Dublin zoo has been a longstanding fixture in my home town, having opened its doors to the public way back in 1840 (although it was established in 1831, making it the fourth oldest zoo in the world). For generations, families have made the trip to the Phoenix Park (the largest urban park in Europe, see I do some research for my blog!) to get their fill of exotic and wild animals. Certainly I remember many trips during my own childhood when I was fascinated by the large tiger continuously prowling behind a huge glass screen and amazed by the sea lions as they splashed about their enclosure. I also seem to remember polar bears who liked to spray passersby with the fountain in their enclosure but unfortunately they had to be shipped off to Hungary in 2003 citing issues with their shared living space (I know that feeling). I can also remember the great excitement around the visit of the giant pandas to Dublin, ah Ping Ping and Ming Ming how I miss you (subnote; my favourite teddy as a child was a panda or Big Panda as I liked to call him). Although I do remember being unimpressed by the moniker “giant” pandas as they looked normal sized to me. It was only later that I realised they were only “giant” relative to their red panda cousins!
After my childhood years, visits to the zoo became less common with just the occasional trip alongside foreign visitors over the years who were looking for a few hours to kill. This all changed 11 years ago with the arrival of our first child and by the time numbers 2, 3 and 4 came along, we were fully signed up family members (excellent value €190 for annual family pass). Fortunately my return to the Zoological Gardens Dublin coincided with a significant upgrade project which created a number of much larger open spaces where the animals have much greater area to roam and mingle. Predators are obviously kept separately, so zebras can mix with giraffes and ostriches but not with lions, hey this isn’t the movie Madagascar! So now the zoo includes areas such as the the African Savanna, the Kaziringa Forest Trail (home to the much loved elephant herd), the Gorilla Rainforest and the Orangutan Forest.

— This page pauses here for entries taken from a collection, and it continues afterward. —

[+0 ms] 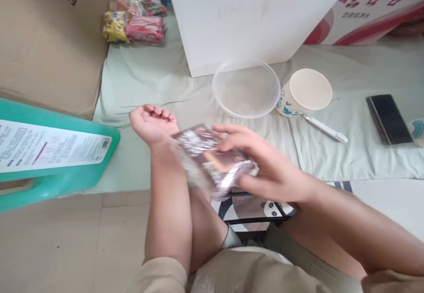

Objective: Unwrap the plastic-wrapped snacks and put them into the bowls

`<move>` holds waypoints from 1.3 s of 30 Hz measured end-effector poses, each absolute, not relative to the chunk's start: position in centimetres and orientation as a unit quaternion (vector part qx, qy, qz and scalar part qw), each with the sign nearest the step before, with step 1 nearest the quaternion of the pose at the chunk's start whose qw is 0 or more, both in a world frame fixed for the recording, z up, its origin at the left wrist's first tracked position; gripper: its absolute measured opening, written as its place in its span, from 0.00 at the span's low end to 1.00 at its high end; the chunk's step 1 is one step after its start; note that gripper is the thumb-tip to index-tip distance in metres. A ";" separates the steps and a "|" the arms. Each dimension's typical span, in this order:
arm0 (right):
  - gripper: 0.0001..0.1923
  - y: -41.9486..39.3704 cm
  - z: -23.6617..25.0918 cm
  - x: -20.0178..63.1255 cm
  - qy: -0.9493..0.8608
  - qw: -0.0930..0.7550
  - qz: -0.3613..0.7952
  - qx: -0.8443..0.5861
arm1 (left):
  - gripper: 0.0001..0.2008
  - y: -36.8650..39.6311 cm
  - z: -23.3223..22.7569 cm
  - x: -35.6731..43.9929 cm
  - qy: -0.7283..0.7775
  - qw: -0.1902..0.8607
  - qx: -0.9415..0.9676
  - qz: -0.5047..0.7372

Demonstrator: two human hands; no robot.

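My right hand (270, 165) grips a shiny dark-brown plastic snack packet (203, 156), blurred by motion, with fingers on its top and thumb at its lower edge. The packet's clear left side hangs against my left wrist. My left hand (154, 123) is palm up with fingers loosely curled and holds nothing. Beyond my hands, a clear plastic bowl (220, 101) stands on the pale green cloth (132, 77). A white paper cup (298, 99) with a blue pattern touches or nearly touches its right side. A slim white-handled tool (326, 129) lies in front of the cup.
At far left back are a yellow snack packet (115, 26) and a pink snack packet (145, 29) among others. A teal jug (109, 147) and brown carton (49, 50) are at left. A white box (251, 19) stands behind the bowl. A phone (389, 118) lies at right.
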State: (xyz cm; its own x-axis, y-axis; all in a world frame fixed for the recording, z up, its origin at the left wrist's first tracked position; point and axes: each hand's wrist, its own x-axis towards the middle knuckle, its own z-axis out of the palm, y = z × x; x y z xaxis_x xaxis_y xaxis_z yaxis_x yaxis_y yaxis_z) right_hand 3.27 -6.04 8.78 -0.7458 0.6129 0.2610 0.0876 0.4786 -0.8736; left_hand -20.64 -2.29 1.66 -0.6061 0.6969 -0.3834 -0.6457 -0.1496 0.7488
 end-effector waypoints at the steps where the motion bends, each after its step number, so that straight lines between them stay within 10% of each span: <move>1: 0.25 -6.6 7.6 6.0 -0.771 0.283 0.512 -0.251 | 0.15 -2.3 1.9 -19.4 0.475 0.417 0.034 0.774; 7: 0.28 -5.0 1.4 15.1 -0.543 0.265 0.660 -0.446 | 0.17 -4.3 1.9 -9.7 0.494 0.324 0.253 0.766; 18: 0.38 -3.7 0.9 17.8 -0.469 0.287 0.712 -0.437 | 0.25 -5.5 0.7 -2.9 0.497 0.532 0.362 0.582; 22: 0.25 -3.4 0.5 19.8 -0.488 0.287 0.693 -0.447 | 0.27 -4.6 -0.4 -3.6 0.468 0.523 0.317 0.638; 26: 0.13 -3.0 -0.3 20.5 -0.505 0.360 0.620 -0.480 | 0.32 -4.2 -0.8 -4.4 0.415 0.564 0.359 0.617; 39: 0.18 -4.9 -0.2 19.4 -0.767 0.504 0.188 -0.349 | 0.27 -5.1 -0.2 -4.3 0.400 0.633 0.463 0.474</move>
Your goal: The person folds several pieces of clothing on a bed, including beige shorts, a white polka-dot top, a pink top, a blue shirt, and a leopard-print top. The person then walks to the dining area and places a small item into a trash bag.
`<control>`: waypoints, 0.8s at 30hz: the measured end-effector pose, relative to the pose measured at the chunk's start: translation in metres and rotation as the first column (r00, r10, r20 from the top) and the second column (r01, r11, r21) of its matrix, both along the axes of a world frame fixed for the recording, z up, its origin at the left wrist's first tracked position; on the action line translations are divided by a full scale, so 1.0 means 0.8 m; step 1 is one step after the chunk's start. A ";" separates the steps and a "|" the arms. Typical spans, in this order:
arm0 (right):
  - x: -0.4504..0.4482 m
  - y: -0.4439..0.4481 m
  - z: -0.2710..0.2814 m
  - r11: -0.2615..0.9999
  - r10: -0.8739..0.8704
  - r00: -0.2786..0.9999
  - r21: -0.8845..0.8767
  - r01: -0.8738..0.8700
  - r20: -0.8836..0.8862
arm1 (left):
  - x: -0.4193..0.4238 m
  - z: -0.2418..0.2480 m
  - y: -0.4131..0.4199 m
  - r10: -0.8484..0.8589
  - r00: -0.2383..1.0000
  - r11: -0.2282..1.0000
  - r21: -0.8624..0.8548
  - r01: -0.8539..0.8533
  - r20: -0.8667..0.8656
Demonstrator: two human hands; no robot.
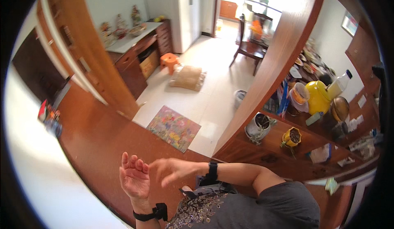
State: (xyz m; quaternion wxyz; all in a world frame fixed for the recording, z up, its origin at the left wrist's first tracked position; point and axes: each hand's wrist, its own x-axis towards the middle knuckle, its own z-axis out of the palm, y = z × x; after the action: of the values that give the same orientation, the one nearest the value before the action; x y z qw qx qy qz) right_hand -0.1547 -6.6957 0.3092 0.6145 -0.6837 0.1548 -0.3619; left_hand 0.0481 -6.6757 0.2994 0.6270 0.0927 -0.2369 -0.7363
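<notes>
My left hand (pixel 135 178) is raised at the lower left, palm toward the camera. Its fingers are slightly bent and nothing lies in the palm. Just to its right is my right hand (pixel 172 170), blurred, with the fingers apart and holding nothing visible. Its fingertips come close to the left hand; whether they touch cannot be told. Each wrist wears a black strap, the left strap (pixel 150 213) and the right strap (pixel 213 171). Below both hands spreads a reddish-brown floor (pixel 101 149). A patterned floor mat (pixel 174 128) lies on pale tiles beyond them.
A wooden shelf unit (pixel 277 136) on the right bears potted plants (pixel 259 125) and a yellow round container (pixel 317 97). Past the wooden door frame (pixel 107 62) stand an orange plastic stool (pixel 169 62), a wrapped brown bundle (pixel 187 77), a desk (pixel 130 65) and a wooden chair (pixel 251 48).
</notes>
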 end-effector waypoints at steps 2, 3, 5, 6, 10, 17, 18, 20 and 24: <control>0.012 -0.031 0.021 0.968 0.228 0.968 0.128 -0.214 -0.105 | -0.042 0.034 -0.059 -0.226 0.965 0.972 0.032 0.232 -0.130; 0.014 -0.051 0.021 0.929 0.342 0.928 0.203 -0.310 -0.147 | -0.052 0.037 -0.092 -0.298 0.948 0.952 0.042 0.304 -0.108; 0.008 -0.099 -0.002 0.981 0.194 0.962 0.012 -0.196 -0.189 | -0.076 0.034 -0.158 -0.415 0.909 0.907 0.055 0.417 -0.044; 0.003 -0.125 -0.017 0.968 0.155 0.956 -0.156 -0.198 -0.249 | -0.088 0.013 -0.191 -0.417 0.909 0.905 0.100 0.414 0.011; -0.015 -0.233 -0.026 0.933 0.115 0.894 -0.263 -0.247 -0.434 | -0.138 -0.044 -0.324 -0.473 0.804 0.869 0.339 0.360 0.360; -0.127 -0.438 -0.005 0.751 -0.538 0.829 -0.533 0.390 -0.152 | -0.207 -0.022 -0.558 -0.141 0.465 0.980 0.056 0.192 0.874; -0.140 -0.463 -0.003 0.673 -0.630 0.767 -0.580 0.458 -0.125 | -0.203 -0.046 -0.596 -0.135 0.503 0.984 0.058 0.166 0.854; -0.164 -0.511 -0.005 0.522 -0.743 0.666 -0.682 0.512 -0.069 | -0.221 -0.087 -0.664 -0.109 0.503 0.944 -0.069 0.322 0.858; -0.235 -0.598 -0.029 0.438 -0.831 0.541 -0.751 0.493 -0.130 | -0.353 -0.086 -0.758 -0.283 0.158 0.796 0.140 0.589 0.946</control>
State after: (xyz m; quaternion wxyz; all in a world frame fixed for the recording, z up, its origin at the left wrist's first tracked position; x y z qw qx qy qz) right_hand -0.3429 -7.1744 0.2861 0.0806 -0.7887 0.4362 -0.4255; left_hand -0.2343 -7.2818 0.2310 0.1304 0.3447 -0.6653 -0.6492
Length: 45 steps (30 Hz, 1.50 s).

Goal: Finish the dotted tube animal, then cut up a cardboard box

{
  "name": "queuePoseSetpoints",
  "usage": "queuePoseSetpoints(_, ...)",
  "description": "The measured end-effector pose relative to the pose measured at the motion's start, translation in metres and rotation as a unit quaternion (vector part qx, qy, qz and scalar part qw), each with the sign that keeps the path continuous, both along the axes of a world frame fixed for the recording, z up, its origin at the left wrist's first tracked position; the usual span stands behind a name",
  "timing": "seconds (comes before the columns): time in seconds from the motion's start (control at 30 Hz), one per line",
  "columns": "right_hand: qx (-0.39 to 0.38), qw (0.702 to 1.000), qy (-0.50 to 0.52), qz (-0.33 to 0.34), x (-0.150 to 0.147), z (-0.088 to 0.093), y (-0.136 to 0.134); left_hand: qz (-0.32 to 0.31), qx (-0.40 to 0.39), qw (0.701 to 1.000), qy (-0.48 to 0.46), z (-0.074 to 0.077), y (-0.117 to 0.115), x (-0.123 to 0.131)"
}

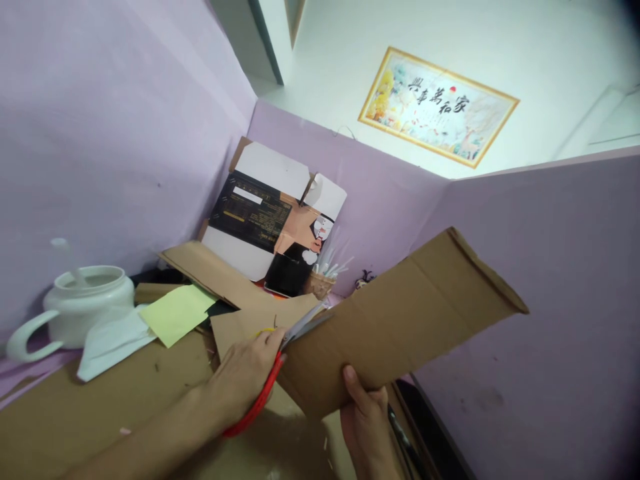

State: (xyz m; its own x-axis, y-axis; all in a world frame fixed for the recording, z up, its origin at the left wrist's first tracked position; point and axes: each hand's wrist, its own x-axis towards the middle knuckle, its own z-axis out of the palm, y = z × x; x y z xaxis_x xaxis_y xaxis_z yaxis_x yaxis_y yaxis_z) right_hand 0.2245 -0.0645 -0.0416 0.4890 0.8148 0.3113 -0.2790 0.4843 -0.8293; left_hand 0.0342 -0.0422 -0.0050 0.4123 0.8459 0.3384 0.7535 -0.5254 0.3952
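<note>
My left hand [247, 373] is closed around a pair of scissors [261, 399] with red handles. The scissors' blades are apart and lie at the upper left edge of a long folded strip of brown cardboard [400, 313]. The strip tilts up to the right. Its lower edge is pinched by my right hand [369, 417], with the thumb on the near face and the fingers mostly hidden behind. Another cut piece of cardboard [225, 273] lies just beyond the scissors.
At the left stand a white teapot [93, 303], a white tissue [113, 343] and a yellow-green paper [180, 311]. A flattened printed box [255, 213] leans on the purple wall [380, 193]. Behind the strip is a holder of white sticks [323, 280]. Small scraps dot the table [175, 400].
</note>
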Motion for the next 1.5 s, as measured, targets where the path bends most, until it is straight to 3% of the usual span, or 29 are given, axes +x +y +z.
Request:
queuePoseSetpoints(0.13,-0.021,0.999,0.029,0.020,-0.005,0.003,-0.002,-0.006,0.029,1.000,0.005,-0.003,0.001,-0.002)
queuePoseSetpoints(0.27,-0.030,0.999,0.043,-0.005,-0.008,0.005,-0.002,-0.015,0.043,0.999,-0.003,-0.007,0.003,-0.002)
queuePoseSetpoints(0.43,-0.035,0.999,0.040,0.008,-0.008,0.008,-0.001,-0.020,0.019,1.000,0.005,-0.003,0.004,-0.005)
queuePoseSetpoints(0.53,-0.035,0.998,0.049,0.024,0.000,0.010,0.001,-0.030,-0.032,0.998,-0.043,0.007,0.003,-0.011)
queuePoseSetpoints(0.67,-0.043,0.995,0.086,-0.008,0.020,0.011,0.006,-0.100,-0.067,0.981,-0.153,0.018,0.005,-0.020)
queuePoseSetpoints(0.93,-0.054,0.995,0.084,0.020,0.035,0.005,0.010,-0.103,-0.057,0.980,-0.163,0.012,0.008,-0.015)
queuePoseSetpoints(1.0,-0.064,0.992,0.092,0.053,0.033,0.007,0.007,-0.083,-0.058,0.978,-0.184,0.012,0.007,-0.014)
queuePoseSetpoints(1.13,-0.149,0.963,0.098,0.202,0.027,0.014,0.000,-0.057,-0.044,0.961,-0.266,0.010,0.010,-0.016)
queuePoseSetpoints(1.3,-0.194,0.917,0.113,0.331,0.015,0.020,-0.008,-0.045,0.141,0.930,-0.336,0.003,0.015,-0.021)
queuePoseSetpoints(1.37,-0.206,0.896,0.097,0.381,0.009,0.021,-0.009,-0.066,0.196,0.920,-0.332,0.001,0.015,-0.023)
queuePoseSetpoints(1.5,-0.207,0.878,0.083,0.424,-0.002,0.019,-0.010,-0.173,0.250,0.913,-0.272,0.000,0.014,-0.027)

The viewing areas are excellent and provide good access to the animals without being obtrusive. My favourite renovated area is the Sea Lion Cove which allows you to see these wonderful creatures (still a favourite) underwater so that you can marvel at how gracefully they move, a bit like yours truly in my prime on Dollymount beach!!
We made our return to the zoo this week after the Covid 19 enforced break. Things are a bit different but the overall experience remains the same. You have to book your time-slot in advance and you are immediately greeted by a bank of sanitiser stations. Dublin zoo has implemented a very well signposted one-way system which I thought might cause problems but actually turned out to be a god send. Previously the biggest headache at the zoo had been trying to decide which animals we’d visit first. Each of my three boys have very definite ideas on how to traverse the 69 acres that make up the zoo and invariably one of them ends up annoyed and in a huff for the rest of the trip. But this time around I just had to shrug my shoulders and say “we have to go this way so let’s keep moving folks”. The indoor spaces are off-limits so no reptile house including crocodiles and snakes but all the other main animals were taken in by the one way system. We got to see a baby gorilla and a baby sea lion which is always lovely. I tried to engage the boys with my tales of seeing Californian Sea Lions on the wharves of San Francisco but they looked at me like I had two heads!
For me, the best thing about Dublin Zoo is seeing the wonder and amazement of my younger kids whenever they spot an animal, whether it be a nimble spider monkey, the hulking rhinos, the very cute humboldt penguins or the numerous ducks that have made the lake in the zoo their home. In fact we spotted seven ducklings beside the Gorilla Rainforest and that was nearly the highlight of Ella’s (3) day. It’s also nice that the older kids get to share in the enjoyment of their younger sibling. This time round my second boy Lochlan (9) was less enthusiastic about the zoo trip (he has developed a phobia of walking more than the length of a football pitch) but once we got there he was swept along by Ella’s buoyant mood and he even decided to become her personal guide complete with commentary and lifting service.
We spent an enjoyable two and a half hours in the zoo, the place was even cleaner than usual and the moist Irish summer meant that the foliage was lush without hindering views. The animals always look healthy and well cared for, evidence of this can be seen on The Zoo tv programme. Staff are friendly and happy to provide information about the facilities and the animals such as the fact that Dublin Zoo is home to the oldest Tapir in the world, Marmaduke is 35 years old but doesn’t look a day over 29, a bit like myself!